Back in the day (again) while growing up in the wilds of northern California things weren't quite as civilized, metropolitan, urban or suburban in the remote ranch country. In some respects they were certainly still somewhat primitive by today's standards. We had electrical power but it wasn't always PG&E. The ranchers owned their own little hydroelectric generator stuck in a creek down in a canyon. And they owned their own phone system...no Ma Bell yet. Water was often from spring boxes with gravity pressure feed to the house. Not much in the way of "approved" sewer systems either.
Often times there was no septic tank. The so-called brown water and sewage went down the drain and was piped out into a pasture. It was in these little garden spots of moist soil, green grass, and bacteria that worms flurished. It was that way on one such ranch in Scott Valley, CA along the Scott River that was a popular fishing destination for many anglers. People would stop at the ranch and ask where they could get some worms...and we had just the spot. So, one day my Dad got the idea to put up a sign along the road advertising worms for sale...$1 per can. And business started booming.

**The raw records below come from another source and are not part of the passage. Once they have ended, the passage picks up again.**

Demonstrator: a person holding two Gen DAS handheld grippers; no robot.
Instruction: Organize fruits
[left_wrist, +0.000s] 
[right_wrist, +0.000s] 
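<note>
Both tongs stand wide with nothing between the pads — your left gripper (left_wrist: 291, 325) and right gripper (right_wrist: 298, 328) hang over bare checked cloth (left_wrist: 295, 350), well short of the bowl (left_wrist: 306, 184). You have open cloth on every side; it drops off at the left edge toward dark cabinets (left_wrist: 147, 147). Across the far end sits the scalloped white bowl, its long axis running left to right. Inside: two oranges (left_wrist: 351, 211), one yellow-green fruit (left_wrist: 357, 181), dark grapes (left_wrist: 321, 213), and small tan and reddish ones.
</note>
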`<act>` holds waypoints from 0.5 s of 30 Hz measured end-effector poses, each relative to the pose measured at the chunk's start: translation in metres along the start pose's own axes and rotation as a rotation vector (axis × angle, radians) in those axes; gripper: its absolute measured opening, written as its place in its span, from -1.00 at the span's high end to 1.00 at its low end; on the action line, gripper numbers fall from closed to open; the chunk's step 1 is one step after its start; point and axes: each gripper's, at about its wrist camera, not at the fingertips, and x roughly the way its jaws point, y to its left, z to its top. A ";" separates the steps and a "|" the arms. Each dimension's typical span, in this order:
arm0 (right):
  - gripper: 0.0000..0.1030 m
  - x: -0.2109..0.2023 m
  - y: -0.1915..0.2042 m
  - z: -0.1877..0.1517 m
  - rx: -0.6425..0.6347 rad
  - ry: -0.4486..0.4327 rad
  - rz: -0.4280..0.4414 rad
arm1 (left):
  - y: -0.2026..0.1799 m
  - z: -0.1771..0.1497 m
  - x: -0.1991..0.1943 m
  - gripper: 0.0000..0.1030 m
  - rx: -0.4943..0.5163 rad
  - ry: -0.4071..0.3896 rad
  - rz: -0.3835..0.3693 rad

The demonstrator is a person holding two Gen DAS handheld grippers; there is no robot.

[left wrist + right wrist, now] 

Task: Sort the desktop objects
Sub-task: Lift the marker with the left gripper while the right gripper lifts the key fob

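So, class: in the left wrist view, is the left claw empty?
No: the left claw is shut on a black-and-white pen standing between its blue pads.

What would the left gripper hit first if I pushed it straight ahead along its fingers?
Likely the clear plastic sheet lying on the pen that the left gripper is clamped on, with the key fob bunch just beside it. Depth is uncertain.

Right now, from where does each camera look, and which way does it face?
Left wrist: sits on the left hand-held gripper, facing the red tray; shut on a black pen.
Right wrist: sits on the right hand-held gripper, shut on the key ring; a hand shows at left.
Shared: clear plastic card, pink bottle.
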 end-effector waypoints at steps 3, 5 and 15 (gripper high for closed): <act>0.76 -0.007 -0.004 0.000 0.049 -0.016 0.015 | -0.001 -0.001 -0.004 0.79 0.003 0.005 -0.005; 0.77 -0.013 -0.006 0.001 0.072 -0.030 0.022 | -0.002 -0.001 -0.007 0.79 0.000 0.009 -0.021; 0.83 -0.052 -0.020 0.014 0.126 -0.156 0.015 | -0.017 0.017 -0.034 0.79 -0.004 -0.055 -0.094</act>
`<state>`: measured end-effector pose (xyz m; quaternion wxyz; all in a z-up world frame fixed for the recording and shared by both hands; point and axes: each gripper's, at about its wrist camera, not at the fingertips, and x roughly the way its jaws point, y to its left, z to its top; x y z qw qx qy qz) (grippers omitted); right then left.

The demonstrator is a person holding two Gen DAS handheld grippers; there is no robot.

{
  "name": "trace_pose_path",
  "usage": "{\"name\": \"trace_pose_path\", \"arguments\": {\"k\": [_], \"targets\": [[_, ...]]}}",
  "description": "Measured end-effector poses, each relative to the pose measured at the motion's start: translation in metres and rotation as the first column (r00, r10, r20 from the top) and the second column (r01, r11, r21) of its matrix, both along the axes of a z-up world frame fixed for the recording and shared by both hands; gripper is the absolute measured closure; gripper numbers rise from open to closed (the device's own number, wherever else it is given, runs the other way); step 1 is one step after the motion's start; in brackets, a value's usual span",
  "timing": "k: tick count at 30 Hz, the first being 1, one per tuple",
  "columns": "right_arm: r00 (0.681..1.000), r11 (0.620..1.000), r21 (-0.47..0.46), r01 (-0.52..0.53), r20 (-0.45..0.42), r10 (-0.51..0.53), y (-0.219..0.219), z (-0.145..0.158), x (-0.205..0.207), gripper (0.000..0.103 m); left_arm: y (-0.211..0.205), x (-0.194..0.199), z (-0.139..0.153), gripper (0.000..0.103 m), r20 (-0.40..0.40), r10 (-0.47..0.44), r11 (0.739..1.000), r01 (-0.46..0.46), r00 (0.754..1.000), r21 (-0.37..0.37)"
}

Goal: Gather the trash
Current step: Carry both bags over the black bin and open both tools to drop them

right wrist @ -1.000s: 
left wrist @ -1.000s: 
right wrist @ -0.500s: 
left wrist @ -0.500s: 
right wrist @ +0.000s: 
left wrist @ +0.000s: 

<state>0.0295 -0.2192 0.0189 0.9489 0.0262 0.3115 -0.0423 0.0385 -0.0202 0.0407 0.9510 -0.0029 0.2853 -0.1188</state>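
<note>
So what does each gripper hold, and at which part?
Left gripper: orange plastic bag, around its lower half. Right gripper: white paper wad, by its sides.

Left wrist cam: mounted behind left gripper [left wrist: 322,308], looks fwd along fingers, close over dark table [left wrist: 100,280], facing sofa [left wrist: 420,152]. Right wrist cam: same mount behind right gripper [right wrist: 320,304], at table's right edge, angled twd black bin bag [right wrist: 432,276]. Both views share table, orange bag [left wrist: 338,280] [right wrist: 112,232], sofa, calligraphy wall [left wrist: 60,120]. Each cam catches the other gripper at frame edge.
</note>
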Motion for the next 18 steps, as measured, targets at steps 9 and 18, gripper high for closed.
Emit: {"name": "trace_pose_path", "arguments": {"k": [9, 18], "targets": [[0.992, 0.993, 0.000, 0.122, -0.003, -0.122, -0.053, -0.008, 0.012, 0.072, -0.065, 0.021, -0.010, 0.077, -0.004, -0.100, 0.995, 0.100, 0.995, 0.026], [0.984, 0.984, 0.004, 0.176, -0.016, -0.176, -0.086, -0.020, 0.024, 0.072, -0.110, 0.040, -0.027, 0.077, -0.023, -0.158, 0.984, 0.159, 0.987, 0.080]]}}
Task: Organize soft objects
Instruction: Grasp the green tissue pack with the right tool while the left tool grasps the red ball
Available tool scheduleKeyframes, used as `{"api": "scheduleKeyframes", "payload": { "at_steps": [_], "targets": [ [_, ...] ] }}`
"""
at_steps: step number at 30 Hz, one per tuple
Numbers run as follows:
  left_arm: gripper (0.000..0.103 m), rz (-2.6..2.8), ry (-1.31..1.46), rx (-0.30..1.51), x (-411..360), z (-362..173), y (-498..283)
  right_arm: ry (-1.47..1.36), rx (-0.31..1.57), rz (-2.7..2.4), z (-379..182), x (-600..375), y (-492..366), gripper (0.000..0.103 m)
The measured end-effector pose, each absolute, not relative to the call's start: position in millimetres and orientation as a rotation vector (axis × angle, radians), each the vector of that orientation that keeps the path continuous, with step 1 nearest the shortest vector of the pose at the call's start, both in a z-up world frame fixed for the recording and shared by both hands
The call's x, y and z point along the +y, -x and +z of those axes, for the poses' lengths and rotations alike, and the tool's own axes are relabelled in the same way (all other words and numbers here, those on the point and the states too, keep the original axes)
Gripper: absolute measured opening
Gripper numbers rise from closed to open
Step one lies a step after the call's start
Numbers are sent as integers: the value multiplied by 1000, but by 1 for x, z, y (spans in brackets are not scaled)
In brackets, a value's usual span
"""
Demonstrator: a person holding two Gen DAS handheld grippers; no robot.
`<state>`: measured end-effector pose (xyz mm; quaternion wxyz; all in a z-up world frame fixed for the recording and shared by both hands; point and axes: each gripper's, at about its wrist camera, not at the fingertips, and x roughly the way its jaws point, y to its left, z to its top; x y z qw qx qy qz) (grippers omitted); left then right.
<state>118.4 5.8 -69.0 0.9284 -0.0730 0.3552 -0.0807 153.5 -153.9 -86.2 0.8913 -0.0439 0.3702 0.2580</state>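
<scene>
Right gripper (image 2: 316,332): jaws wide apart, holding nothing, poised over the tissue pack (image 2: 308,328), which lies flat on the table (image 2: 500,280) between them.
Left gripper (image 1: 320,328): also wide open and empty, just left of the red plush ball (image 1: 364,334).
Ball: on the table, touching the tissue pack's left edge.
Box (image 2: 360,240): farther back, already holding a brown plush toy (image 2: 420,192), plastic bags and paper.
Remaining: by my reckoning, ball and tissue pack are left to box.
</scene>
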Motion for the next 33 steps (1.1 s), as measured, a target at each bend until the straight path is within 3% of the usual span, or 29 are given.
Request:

People drove up to the house all summer long wanting a can of worms for fishing so we would grab a few tin cans out of the "dump" sack and a shovel and lead these folks across the road past the barn and to that little garden spot. Dad would stick the shovel in the ground, turn over a clod of muck and these folks would dig in with their bare hands breaking the clods apart and filling their cans with worms...and then they gave me a dollar per can (BIG money in those days) and they thought it was such fun too!
I didn't start fishing until a few years later when on another ranch deep in the foothills of Madera County (Fishing With S & H Green Stamps) that had it's own little garden spot...a worm paradise.